The film claims to have been processed in a film lab, but it looks shot on video, and has lame character-generator titles indicative of home video, as well, but if it is, at least Ford had a decent flying-erase head, since the edits are never defect-jumpy.

Mary Shelley, in "Transformation" (not "The Transformation" as on the credits) originally wrote of Guido, exiled from Genoa by a Marchese (also his beloved Juliet's father) after returning from a riotous travel. On an island, he encounters a dwarf who demands a three day exchange of bodies, and in what turns out to be one of her weaker works, does so exactly to take his place and to have Juliet, confirming Guido's worst fears--though how the dwarf knows about him and why he would specifically choose to mess up his life is unknown). All ends happily. Not so for Eric, who is obsessed with a 19th-century dominatrix photo purchased from Cave Antiques. His girlfriend, Virginia, reveals the most hideous boob job ever (disproportionate, lopsided, you name it) in her lunchtime motel breaks with Eric, who then goes to a strip club. Veronica Carothers gives a wonderfully sympathetic performance as Crystal. She reveals without saying anything about it something of a painful past, and she makes you want Eric to give her a hug for being sympathetic with him. Perhaps I should correct myself about the acting since her performance actually distracts from that she's visibly topless the whole scene. Unfortunately, it doesn't last as Shelley's dwarf, whom Guido kills to get his wounded body back, is a cat creature who is also the dominatrix. Here the performance generates into something worthy of edited porn like _Droid_. To little is made of her trading bodies with him, which is surprising considering the film in general and the Shelley adaptation specifically is not in very good taste. Rather than take his girl, she had needlessly gory and fake looking violence in mind.

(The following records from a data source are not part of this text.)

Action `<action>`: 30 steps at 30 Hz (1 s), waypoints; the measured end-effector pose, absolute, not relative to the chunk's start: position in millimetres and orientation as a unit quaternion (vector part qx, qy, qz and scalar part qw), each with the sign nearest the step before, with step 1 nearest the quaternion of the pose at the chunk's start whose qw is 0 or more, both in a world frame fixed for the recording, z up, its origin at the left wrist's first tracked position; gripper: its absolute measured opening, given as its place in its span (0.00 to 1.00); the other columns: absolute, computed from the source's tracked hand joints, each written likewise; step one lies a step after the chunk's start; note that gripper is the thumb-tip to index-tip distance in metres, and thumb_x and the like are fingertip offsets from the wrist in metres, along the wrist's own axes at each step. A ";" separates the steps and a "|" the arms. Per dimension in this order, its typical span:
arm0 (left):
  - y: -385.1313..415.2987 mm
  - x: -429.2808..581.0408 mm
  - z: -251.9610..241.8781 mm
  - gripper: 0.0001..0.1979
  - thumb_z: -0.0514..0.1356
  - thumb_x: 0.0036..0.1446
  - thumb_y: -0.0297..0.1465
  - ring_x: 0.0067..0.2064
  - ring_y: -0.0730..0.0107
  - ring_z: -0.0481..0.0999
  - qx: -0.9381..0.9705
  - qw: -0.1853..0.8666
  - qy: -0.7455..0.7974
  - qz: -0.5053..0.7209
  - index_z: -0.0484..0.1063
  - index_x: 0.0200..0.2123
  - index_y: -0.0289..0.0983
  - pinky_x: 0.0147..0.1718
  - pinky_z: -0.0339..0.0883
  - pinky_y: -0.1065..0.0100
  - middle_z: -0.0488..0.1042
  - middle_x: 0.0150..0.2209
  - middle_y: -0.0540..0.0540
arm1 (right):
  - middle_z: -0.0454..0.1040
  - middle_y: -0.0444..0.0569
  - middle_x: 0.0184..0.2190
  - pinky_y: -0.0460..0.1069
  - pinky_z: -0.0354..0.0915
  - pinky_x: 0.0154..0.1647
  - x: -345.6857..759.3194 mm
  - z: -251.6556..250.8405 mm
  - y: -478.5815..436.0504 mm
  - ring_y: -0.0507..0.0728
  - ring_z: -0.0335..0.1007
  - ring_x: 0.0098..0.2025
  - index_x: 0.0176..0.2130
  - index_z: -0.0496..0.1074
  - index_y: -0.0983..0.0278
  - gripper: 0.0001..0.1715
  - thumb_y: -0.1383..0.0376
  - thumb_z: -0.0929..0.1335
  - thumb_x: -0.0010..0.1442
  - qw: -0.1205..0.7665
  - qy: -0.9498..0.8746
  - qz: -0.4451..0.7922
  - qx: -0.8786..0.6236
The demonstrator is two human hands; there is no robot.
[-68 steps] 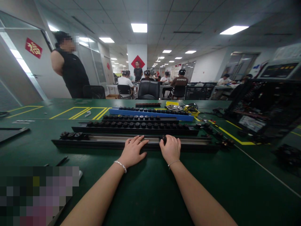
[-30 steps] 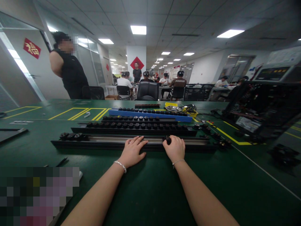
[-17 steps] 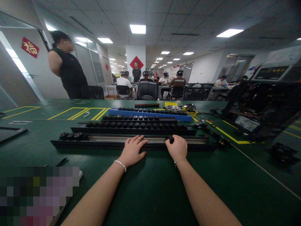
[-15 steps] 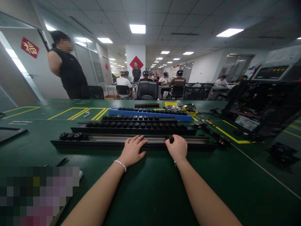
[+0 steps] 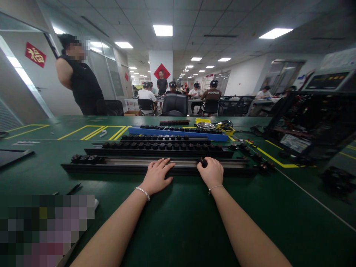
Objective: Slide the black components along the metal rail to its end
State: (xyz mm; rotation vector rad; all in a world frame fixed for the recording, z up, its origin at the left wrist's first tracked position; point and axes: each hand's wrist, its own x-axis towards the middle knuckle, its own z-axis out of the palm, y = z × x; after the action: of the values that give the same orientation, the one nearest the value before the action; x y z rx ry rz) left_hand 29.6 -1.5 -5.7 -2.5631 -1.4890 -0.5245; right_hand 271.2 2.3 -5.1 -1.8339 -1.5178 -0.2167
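Note:
A long black rail (image 5: 116, 167) with a silvery channel lies across the green table in front of me. My left hand (image 5: 156, 176) rests flat on its middle, fingers stretched out and slightly apart. My right hand (image 5: 211, 172) is curled on the rail further right, pinching a small black knob-like part (image 5: 204, 162) that sits in the channel. A few similar black parts (image 5: 85, 159) sit at the rail's left end.
Behind lie two more black rails (image 5: 158, 148) and a blue one (image 5: 178, 132), each lined with several black parts. Loose parts (image 5: 257, 159) lie at the right, beside a dark machine (image 5: 311, 126). A person in black (image 5: 79, 85) stands at back left; others sit beyond.
My right hand has slid the black part rightward along the rail over the frames. My left hand has stayed flat in the same spot.

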 end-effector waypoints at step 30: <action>-3.4 30.3 -1.5 0.28 0.57 0.54 0.39 0.64 0.55 0.57 -0.850 0.056 -0.497 -0.165 0.60 0.59 0.50 0.58 0.51 0.49 0.60 0.64 0.48 | 0.74 0.55 0.35 0.57 0.54 0.51 296.1 -8.1 5.1 0.62 0.65 0.43 0.34 0.71 0.65 0.14 0.61 0.62 0.50 0.392 -0.546 -0.112 -0.732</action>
State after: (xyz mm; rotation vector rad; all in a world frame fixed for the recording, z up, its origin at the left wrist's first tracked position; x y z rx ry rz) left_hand 30.3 -3.4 -1.5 -2.5806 -1.5077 -0.5016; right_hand 296.1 5.1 -8.1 -1.8576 -1.3858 -0.2850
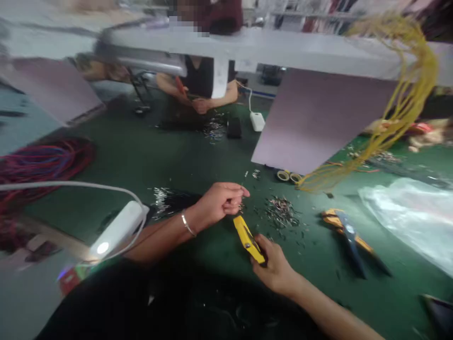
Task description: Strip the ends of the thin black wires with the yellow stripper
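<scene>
Left hand (221,203) up over green table mat (116,160), fingers curled and pressed together, anything pinched too small to tell. Right hand (276,264) wrapped around yellow utility knife (248,240), just below left hand. Little metal bits (281,212) in a heap nearby. Orange-and-blue pliers (348,238) off to the right, under hanging yellow wires (406,80).

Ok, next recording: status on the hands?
Right hand gripping yellow hand tool. Left hand pinched, anything held too small to tell. Small metal bits piled on green mat beside them.
</scene>
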The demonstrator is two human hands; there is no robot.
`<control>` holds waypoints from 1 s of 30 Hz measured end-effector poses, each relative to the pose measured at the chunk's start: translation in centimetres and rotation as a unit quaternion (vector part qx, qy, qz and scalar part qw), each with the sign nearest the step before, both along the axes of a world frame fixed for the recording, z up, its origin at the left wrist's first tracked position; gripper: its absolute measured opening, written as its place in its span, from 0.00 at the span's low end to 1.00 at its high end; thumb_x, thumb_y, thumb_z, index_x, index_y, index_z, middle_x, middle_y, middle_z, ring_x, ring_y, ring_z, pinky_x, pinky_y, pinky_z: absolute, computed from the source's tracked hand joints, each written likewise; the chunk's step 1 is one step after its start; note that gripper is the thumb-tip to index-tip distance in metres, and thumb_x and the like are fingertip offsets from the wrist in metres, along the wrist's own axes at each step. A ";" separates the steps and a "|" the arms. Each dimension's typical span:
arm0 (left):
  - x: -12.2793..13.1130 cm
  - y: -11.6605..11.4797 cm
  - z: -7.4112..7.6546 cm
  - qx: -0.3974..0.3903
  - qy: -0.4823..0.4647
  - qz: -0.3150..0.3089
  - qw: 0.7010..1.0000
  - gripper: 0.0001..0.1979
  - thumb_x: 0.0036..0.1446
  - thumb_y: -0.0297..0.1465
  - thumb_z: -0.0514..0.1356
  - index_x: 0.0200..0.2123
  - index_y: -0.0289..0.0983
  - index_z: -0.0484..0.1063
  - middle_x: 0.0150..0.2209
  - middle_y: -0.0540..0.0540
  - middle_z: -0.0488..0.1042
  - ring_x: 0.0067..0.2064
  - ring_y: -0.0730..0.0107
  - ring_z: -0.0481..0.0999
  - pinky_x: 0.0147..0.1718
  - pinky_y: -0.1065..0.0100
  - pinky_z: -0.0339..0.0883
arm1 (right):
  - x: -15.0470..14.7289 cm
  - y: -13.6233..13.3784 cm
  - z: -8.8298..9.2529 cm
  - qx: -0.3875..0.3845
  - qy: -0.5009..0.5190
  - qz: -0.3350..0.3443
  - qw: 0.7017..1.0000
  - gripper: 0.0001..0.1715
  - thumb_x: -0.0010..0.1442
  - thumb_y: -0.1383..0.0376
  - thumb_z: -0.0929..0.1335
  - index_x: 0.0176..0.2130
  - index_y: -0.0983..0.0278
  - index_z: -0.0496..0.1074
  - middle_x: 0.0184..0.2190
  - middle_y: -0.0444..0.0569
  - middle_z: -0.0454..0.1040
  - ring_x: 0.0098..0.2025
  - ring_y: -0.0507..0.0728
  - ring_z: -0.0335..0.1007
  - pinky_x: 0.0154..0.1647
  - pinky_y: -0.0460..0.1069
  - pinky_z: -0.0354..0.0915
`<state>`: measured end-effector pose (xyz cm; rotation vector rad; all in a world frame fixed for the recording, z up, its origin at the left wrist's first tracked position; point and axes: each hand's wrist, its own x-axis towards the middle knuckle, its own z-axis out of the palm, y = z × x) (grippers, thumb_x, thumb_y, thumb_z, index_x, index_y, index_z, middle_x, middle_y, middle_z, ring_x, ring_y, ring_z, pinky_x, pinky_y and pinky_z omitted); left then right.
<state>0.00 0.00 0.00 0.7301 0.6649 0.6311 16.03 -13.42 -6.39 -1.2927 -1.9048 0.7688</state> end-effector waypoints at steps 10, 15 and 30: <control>-0.3 -0.3 -0.3 -0.021 -0.019 0.016 0.999 0.07 0.51 0.17 0.55 0.31 0.28 0.72 0.17 0.54 0.59 0.17 0.85 0.50 0.18 0.76 0.47 | 0.4 -1.2 -0.9 -0.072 0.018 0.003 0.997 0.05 0.50 0.71 0.61 0.30 0.61 0.59 0.23 0.40 0.60 0.24 0.51 0.57 0.24 0.45 0.56; -0.2 -0.1 -0.8 -0.022 -0.030 0.023 0.999 0.06 0.51 0.18 0.56 0.31 0.29 0.72 0.17 0.52 0.60 0.18 0.83 0.53 0.20 0.74 0.52 | 0.4 -1.2 -0.3 -0.121 0.076 0.004 0.990 0.04 0.50 0.70 0.62 0.30 0.61 0.61 0.23 0.41 0.62 0.24 0.51 0.57 0.24 0.46 0.56; -0.3 0.1 -1.3 -0.031 -0.033 0.035 0.998 0.03 0.52 0.22 0.61 0.32 0.29 0.73 0.21 0.51 0.64 0.22 0.79 0.61 0.26 0.69 0.59 | 0.4 -0.9 -0.3 -0.256 0.201 -0.039 0.945 0.05 0.46 0.65 0.66 0.27 0.63 0.65 0.23 0.43 0.63 0.24 0.52 0.58 0.25 0.47 0.57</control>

Although I found Kipling's "The Mark of the Beast" to be the weakest story of the three, it is, for all its updates, the most faithfully adapted and best done, though all the writing in this film is bad, and the dialogue here is like artless Mamet. The decision to retell it as a gangster story, though, actually works, and "Film Star Randal Malone" gives a ridiculously overacted and slightly queer performance as Harry Green, who was Fleete in Kipling's original. The change of the Indian setting replaces a Hanuman statue with the banality of a wolf ring, and an effeminate Craig Johnson, reminiscent of Jaye Davidson in _Stargate_ replaces Kipling's leper. The changes made to the story reflect entirely the gangster world of the film (which intrudes rather implausibly onto the Cave story--their antique store exterior looks wrong for the kind of neighborhood this would occur in, and generally too big), leading again to a ridiculously violent end. I was kind of disappointed that Ford deleted Kipling's shoehorn-gag scene , but the wolf-suit is so rubbery (and rather apelike) it would probably make it look even more fake. It seems strange that the shaman never bothers to pick up the finger they sever so he can go to a hospital and get it put back on. Ford also adds the thugs turning on each other, which at least fits.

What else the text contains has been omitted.